Work required – Beginning with the line that contains "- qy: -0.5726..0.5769" in the material below, print each line exactly until the line that contains "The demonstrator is" has been printed, then stop.

++++ Data section

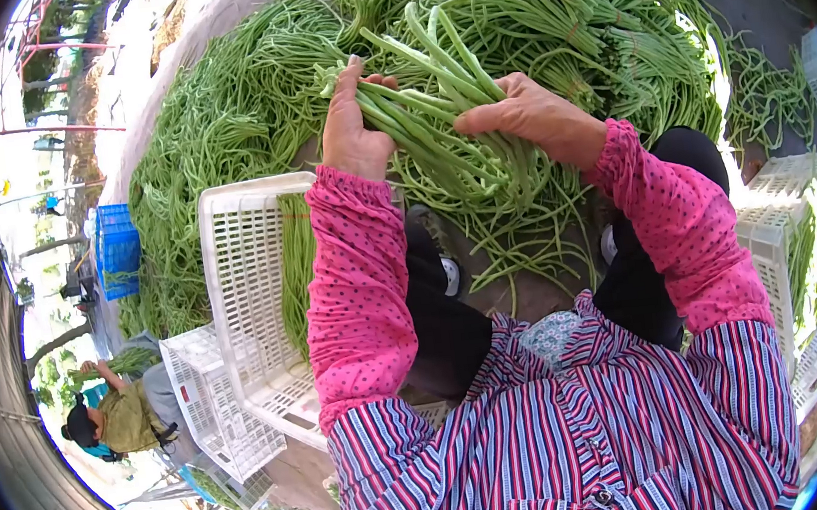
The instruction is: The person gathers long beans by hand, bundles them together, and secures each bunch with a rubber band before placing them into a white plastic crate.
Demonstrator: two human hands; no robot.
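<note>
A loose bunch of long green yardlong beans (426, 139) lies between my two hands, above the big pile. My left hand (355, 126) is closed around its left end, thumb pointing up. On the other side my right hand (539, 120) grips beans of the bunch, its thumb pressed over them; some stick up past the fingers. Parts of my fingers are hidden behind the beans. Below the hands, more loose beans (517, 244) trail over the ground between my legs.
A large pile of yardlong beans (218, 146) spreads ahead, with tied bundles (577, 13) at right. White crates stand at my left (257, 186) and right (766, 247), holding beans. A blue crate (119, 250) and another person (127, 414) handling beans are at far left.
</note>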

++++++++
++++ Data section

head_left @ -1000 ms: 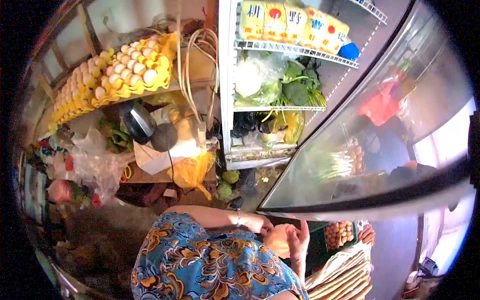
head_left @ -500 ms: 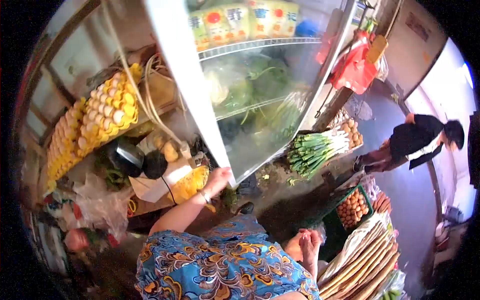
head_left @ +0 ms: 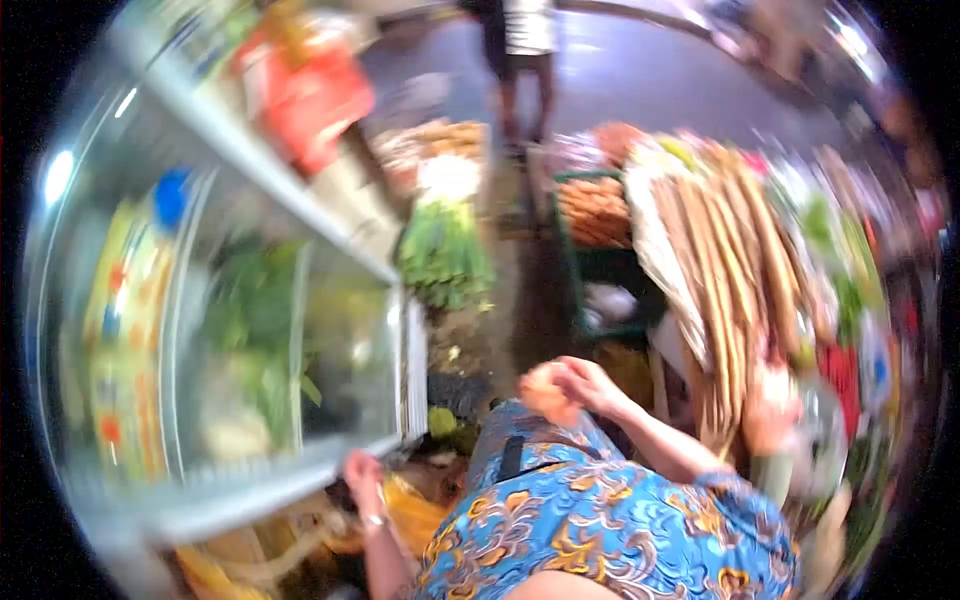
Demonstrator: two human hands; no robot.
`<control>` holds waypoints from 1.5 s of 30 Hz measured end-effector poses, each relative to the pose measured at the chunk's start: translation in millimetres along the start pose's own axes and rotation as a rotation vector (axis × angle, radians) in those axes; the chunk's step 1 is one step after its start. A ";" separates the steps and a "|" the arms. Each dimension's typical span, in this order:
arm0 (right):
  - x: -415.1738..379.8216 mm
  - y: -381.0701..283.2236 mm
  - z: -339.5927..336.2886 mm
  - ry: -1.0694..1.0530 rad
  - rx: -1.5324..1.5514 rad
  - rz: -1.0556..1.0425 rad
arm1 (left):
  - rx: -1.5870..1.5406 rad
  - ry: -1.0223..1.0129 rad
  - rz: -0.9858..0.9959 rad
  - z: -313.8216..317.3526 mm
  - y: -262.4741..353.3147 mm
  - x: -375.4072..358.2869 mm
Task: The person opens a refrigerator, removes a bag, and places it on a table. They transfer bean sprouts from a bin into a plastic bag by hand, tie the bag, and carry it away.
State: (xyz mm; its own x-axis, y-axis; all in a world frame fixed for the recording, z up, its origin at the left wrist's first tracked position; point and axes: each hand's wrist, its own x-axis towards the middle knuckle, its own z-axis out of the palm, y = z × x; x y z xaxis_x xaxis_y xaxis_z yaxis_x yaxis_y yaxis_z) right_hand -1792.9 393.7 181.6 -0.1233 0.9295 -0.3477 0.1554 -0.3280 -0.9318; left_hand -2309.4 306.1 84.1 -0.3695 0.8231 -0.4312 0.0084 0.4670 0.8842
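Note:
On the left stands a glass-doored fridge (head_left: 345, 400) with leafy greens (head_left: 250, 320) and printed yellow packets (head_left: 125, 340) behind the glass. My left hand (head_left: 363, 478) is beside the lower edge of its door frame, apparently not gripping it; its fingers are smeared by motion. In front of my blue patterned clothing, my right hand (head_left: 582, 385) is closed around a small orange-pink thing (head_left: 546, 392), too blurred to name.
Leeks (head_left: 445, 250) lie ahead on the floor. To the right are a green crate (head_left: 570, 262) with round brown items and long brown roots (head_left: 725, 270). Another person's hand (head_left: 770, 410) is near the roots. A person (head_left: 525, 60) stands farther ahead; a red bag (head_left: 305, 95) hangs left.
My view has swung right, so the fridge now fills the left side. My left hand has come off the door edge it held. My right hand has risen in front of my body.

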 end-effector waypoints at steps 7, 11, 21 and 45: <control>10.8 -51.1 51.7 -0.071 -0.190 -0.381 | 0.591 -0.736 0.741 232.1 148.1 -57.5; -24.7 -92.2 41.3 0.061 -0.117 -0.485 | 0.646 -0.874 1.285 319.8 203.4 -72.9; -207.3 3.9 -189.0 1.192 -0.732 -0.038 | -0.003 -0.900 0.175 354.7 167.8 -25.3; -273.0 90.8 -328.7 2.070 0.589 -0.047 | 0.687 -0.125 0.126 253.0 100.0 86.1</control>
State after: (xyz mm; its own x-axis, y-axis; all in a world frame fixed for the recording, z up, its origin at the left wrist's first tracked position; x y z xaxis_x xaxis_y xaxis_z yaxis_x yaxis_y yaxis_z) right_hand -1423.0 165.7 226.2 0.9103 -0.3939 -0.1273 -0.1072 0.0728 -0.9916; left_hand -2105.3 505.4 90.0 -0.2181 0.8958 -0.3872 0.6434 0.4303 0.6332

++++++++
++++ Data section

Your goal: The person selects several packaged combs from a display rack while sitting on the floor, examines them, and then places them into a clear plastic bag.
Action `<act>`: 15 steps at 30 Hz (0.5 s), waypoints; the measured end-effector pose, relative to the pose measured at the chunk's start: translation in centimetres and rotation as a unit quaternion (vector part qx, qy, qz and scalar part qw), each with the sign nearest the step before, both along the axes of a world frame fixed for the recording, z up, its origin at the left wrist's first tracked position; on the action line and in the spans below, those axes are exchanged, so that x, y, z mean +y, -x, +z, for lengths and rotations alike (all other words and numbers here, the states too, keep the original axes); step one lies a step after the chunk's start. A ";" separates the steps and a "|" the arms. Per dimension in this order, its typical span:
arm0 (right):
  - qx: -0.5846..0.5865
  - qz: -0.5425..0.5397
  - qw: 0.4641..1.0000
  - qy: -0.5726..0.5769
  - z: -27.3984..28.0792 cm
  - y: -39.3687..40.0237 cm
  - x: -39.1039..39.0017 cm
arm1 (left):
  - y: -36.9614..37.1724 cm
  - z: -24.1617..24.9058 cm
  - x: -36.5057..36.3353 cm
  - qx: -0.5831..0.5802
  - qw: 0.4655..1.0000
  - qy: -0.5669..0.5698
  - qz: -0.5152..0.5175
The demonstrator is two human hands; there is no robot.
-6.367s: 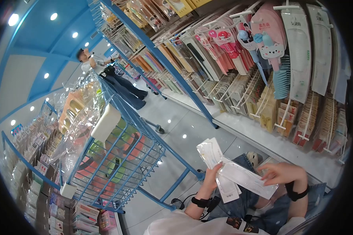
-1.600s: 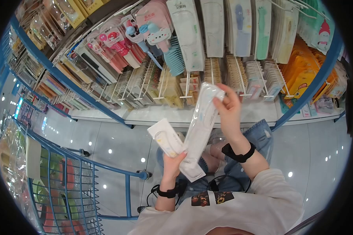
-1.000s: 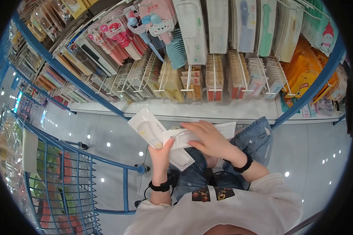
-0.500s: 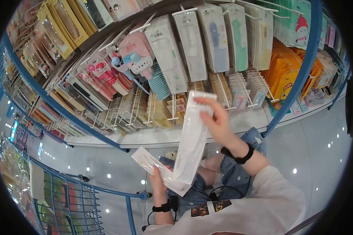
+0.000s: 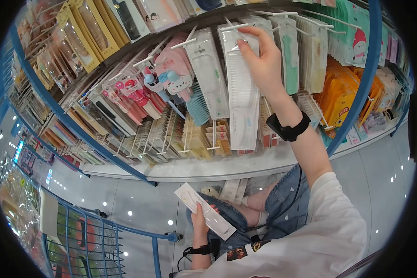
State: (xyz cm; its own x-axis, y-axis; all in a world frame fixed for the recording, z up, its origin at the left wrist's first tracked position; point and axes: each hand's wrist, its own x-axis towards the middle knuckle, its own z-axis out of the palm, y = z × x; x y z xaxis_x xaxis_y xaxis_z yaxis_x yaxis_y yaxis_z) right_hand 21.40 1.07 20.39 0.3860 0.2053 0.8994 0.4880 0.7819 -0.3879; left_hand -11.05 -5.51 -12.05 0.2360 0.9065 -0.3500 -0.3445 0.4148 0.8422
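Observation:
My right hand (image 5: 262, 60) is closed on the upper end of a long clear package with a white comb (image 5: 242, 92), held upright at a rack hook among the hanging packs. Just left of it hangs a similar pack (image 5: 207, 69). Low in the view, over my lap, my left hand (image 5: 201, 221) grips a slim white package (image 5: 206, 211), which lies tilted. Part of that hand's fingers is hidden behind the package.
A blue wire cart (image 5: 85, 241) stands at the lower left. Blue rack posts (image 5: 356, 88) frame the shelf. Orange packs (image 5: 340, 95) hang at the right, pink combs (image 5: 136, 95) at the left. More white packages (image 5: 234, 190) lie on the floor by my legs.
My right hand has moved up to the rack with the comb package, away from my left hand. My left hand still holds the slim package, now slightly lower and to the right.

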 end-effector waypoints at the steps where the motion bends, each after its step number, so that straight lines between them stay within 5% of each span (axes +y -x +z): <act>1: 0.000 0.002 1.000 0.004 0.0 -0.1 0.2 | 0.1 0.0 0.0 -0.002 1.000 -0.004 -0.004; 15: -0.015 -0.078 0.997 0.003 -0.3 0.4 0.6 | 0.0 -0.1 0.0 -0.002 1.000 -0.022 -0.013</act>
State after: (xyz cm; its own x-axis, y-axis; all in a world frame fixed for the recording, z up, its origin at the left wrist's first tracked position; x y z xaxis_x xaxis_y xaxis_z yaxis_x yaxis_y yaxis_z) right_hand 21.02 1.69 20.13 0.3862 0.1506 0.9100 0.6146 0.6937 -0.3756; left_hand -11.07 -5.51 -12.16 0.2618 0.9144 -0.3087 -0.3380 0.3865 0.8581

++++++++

Exercise answer –
  - qy: -0.5726..0.5769
  - z: -27.3984..28.0792 cm
  - y: -39.3687..40.0237 cm
  - x: -39.1039..39.0017 cm
arm1 (left):
  - y: -36.9614..37.1724 cm
  - z: -24.1617..24.9058 cm
  - x: -36.5057..36.3353 cm
  - qx: -0.5831..0.5802
  - qw: 0.4655..1.0000
  - qy: -0.5669..0.5698
  - qz: -0.5152..0.5175
The demonstrator is two human hands; there is no robot.

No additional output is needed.